Plasma transfusion in COVID-19
(Dr Raheel Iftikhar, FCPS Medicine, FCPS Clinical hematology, FACP)
For information of general colleagues and health care providers.
There is undue hype created for use of convalescent plasma in COVID-19. Few facts which we need to keep in mind
1. Use of convalescent plasma in severe and critical SARS-CoV2 disease is against basic principles of immunology. Passive immunization works early in disease and for post exposure prophylaxis. It is not helpful in full blown disease. For example if you give immunoglobulin to patients with full blown rabies , tetanus, polio it will not work.
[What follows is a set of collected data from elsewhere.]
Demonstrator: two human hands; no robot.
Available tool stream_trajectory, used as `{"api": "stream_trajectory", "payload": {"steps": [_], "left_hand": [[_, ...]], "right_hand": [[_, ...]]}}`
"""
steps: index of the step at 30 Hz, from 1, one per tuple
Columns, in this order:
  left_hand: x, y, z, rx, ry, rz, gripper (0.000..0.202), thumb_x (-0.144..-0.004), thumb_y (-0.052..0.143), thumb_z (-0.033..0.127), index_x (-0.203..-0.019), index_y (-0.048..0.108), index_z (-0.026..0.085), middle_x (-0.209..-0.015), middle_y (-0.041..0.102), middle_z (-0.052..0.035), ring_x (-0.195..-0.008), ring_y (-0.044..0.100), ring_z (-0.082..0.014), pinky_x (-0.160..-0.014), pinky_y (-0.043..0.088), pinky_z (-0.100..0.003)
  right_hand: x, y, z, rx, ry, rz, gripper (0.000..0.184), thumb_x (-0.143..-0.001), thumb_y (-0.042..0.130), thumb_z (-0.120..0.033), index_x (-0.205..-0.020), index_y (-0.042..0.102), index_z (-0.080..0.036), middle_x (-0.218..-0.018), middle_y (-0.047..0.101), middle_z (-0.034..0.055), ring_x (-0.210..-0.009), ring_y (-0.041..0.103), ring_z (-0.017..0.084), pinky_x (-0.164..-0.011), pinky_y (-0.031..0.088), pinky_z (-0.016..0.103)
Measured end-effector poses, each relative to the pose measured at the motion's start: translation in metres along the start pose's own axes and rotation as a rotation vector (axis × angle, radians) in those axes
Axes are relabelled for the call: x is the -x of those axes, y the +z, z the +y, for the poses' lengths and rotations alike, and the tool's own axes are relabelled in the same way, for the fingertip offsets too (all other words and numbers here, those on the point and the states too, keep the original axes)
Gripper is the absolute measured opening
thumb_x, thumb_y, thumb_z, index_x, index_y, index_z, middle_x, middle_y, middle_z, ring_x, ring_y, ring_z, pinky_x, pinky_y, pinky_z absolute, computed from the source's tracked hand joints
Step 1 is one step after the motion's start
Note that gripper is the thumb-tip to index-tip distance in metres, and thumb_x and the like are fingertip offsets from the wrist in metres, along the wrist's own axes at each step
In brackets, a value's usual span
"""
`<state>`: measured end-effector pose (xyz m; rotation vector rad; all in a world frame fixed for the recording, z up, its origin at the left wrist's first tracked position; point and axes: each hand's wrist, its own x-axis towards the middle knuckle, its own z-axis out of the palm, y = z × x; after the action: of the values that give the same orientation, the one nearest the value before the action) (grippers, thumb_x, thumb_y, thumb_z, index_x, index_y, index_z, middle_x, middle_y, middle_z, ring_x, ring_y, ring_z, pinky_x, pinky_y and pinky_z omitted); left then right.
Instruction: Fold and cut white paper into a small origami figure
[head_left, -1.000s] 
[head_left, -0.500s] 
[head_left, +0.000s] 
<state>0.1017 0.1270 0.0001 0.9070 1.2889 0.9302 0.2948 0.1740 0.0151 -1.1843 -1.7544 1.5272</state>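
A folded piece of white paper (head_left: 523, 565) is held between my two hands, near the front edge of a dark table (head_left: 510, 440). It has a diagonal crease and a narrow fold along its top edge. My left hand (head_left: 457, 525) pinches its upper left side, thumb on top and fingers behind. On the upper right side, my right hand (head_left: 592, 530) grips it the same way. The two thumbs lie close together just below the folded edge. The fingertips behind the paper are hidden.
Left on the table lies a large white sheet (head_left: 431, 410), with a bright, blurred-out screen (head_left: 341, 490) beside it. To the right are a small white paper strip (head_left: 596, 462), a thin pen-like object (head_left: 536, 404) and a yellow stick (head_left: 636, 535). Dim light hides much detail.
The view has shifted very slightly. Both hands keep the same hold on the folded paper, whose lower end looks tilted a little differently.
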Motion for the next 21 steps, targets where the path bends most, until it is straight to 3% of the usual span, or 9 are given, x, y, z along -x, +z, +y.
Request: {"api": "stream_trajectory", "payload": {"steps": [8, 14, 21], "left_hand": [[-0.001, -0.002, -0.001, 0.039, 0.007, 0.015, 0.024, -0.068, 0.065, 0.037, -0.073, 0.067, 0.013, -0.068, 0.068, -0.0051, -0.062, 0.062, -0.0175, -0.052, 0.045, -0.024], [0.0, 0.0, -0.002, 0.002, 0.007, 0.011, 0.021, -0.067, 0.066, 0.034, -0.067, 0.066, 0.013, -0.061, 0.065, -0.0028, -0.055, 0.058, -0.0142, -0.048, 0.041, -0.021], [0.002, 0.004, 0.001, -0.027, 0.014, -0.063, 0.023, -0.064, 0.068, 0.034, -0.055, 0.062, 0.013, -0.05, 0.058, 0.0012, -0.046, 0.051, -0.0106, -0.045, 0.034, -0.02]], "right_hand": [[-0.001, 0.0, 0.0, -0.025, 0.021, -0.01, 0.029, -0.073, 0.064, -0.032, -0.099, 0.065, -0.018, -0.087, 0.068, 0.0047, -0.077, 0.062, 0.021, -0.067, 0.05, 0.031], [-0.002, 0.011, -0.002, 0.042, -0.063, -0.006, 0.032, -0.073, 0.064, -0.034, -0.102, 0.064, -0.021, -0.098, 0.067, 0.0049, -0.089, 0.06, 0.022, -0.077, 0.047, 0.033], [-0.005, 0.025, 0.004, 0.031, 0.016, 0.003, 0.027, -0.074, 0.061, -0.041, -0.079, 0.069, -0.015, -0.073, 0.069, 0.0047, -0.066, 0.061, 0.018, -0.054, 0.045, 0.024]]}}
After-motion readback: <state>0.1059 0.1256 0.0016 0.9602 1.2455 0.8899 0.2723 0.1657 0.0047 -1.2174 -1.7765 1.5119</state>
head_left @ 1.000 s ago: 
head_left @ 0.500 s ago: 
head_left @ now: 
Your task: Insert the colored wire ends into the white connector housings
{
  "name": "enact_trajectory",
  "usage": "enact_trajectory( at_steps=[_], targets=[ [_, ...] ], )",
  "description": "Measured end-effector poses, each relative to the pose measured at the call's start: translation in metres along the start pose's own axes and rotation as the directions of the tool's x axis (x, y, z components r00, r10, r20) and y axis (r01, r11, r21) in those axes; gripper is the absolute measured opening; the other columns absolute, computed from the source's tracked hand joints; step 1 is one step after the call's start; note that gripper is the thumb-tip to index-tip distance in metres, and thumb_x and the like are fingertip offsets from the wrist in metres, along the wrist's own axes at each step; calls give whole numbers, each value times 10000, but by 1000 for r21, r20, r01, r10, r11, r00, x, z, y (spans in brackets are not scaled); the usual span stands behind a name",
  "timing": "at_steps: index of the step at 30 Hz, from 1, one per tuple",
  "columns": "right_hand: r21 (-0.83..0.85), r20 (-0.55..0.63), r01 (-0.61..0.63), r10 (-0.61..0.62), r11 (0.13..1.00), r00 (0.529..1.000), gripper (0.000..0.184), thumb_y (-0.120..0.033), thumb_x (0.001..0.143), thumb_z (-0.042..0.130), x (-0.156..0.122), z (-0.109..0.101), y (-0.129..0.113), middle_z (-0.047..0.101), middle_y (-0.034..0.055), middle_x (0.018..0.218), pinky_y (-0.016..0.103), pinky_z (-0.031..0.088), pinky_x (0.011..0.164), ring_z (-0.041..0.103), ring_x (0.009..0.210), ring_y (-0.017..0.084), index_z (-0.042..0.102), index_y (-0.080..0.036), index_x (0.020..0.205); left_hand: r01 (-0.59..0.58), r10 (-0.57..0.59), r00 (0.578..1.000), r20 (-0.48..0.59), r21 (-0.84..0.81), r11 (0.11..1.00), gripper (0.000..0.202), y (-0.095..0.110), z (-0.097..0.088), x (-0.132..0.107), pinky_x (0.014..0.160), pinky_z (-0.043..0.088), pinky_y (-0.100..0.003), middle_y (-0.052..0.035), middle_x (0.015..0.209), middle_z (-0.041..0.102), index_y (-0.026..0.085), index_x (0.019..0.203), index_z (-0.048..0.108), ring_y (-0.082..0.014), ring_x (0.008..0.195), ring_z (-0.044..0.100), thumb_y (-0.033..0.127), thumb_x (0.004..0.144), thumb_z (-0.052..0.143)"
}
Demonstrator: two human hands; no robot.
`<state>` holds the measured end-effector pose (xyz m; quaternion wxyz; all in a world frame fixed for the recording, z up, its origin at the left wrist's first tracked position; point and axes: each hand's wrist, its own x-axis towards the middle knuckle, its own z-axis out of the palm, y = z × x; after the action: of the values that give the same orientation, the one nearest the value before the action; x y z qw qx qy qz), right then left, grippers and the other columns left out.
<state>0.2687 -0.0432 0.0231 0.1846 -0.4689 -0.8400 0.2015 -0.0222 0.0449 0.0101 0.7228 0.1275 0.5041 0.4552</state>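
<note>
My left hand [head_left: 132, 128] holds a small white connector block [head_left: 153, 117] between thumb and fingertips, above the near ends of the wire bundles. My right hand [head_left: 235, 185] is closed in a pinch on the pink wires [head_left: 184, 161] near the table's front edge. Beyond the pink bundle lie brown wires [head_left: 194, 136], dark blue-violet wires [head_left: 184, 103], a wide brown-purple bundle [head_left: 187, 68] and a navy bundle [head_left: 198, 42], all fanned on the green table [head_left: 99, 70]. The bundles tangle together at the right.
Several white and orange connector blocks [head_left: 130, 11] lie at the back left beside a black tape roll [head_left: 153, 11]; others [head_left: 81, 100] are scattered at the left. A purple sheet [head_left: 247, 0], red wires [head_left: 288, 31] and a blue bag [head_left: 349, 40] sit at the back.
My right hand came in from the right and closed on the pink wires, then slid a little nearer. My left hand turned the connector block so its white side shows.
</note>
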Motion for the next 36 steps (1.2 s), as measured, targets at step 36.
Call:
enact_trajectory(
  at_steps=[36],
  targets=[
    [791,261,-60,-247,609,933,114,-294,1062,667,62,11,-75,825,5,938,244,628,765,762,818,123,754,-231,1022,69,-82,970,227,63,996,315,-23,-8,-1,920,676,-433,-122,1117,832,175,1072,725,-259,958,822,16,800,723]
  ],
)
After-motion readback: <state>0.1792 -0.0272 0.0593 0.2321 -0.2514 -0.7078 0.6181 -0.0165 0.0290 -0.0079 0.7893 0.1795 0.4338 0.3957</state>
2. Median time for clearance of viremia is 11-14 days in studies , so if disease is this much old , no significant viral load will be available to be neutralized by convalescent plasma.
3. Cause of death in most of COVID patients is CRS and HLH , virus sets proinflammatory pathways and itself clears away , so in these patients Convalescent plasma won't work.
4. Currently there is no scientific evidence supported by randomized trial to suggest survival benefit of convalescent plasma in moderate to severe COVID-19.
5. COVID-19 antibody titre is not done except 1-2 places in Pakistan and only IgG testing is done , which is insufficient to check whether sufficient antibodies are generated in donor. Moreover NAT screening ( essential to prevent viral transmission like HEPATITIS, HIV) is not done by majority of centres . We are likely to see a large number of patients recieving plasma developing transfusion transmitted infections
6. Another thing is prothrombotic nature of COVID, giving plasma will be adding insult to injury
7. Use of Convalescent plasma is only allowed by FDA , and Govt of Pakistan as an investigational therapy as part of clinical trial, legally it cannot be administered without enrolling patient into that trial.
Considering above facts , there is no rationale of use of plasma therapy as it is currently being offered in Pakistan. It can be potentially more harm ful to patient than beneficial.